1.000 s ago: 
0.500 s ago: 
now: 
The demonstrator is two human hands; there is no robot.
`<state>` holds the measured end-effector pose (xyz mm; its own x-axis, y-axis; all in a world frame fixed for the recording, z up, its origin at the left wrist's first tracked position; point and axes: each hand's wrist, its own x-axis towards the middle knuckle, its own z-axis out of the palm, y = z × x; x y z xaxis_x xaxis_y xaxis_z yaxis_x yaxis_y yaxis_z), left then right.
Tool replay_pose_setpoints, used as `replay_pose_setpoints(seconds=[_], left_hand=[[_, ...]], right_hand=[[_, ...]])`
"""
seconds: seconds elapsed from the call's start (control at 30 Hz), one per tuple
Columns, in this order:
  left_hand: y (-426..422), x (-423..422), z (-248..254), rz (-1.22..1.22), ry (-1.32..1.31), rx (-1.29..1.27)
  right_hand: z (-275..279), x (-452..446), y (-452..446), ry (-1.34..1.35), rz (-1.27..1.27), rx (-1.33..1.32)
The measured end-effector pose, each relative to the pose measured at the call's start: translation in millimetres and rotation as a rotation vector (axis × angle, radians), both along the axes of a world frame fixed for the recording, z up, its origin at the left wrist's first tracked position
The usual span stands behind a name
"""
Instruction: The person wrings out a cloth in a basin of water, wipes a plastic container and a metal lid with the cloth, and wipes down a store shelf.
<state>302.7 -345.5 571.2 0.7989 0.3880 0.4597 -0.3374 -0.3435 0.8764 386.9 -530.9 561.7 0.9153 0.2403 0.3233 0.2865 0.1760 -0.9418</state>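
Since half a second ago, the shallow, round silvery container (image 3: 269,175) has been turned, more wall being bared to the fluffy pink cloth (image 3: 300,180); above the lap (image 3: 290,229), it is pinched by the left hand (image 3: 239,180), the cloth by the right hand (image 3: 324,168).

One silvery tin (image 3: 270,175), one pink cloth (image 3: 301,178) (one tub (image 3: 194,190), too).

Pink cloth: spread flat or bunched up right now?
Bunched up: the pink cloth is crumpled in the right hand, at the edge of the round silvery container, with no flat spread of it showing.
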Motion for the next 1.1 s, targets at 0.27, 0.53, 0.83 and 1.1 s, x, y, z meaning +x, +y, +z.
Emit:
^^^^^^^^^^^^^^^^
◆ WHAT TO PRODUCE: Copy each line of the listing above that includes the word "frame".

◆ SOLUTION:
`<state>` holds the measured end-effector pose (xyz mm; its own x-axis, y-axis; all in a world frame fixed for the recording, z up, its origin at the left wrist's first tracked position; point and axes: each hand's wrist, its own x-axis towards the middle knuckle, its own z-axis out of the palm, y = z × x; x y z xaxis_x xaxis_y xaxis_z yaxis_x yaxis_y yaxis_z), left then right.
The measured end-effector pose, each relative to the pose measured at the call's start: translation in millimetres and rotation as a rotation vector (axis × angle, radians), both along the axes of a world frame fixed for the recording, z up, its origin at the left wrist's first tracked position

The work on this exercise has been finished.